Records for this exercise -
== Segment start ==

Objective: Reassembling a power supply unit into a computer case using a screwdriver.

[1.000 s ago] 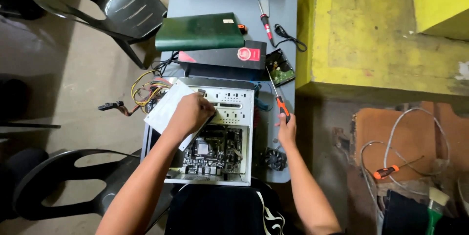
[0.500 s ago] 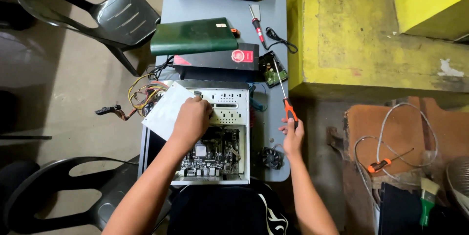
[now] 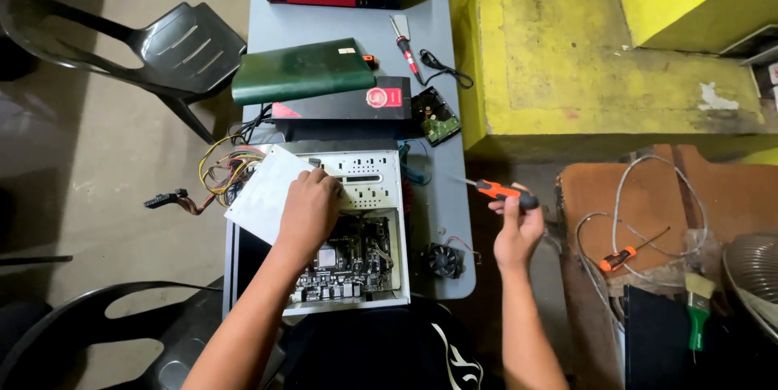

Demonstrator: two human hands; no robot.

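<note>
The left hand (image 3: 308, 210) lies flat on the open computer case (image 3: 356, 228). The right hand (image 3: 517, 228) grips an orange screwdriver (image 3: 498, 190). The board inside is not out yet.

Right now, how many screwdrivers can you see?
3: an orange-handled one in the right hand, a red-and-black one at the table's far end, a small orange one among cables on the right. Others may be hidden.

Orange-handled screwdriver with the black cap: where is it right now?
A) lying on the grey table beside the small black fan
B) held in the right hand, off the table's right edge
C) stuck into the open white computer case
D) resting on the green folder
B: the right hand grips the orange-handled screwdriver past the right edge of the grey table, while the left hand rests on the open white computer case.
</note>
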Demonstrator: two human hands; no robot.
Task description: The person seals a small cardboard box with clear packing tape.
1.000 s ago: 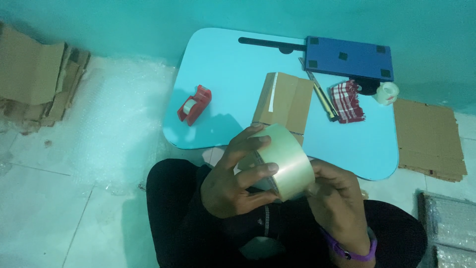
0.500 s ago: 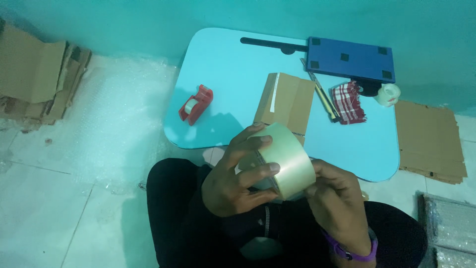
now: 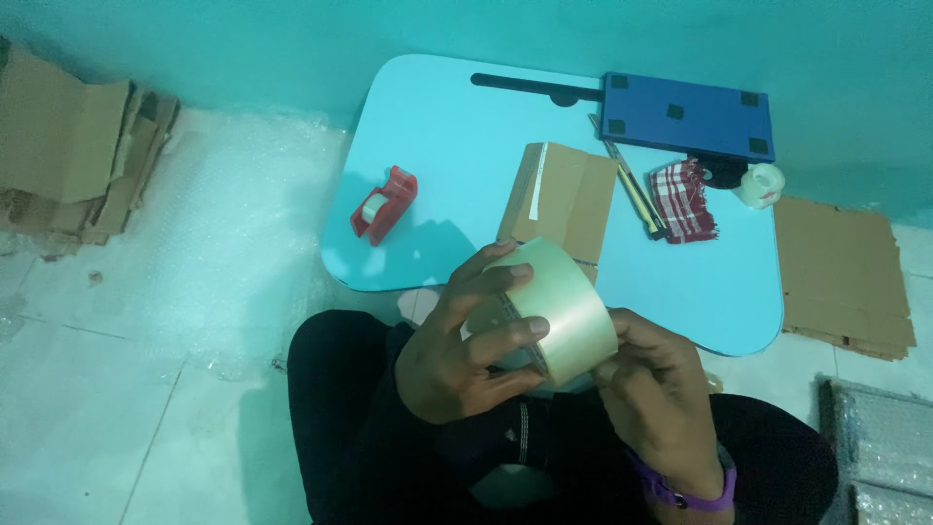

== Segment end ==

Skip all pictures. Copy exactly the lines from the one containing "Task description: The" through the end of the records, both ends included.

Task description: The person seals a small cardboard box with clear packing tape.
1.000 s ago: 
0.500 s ago: 
now: 

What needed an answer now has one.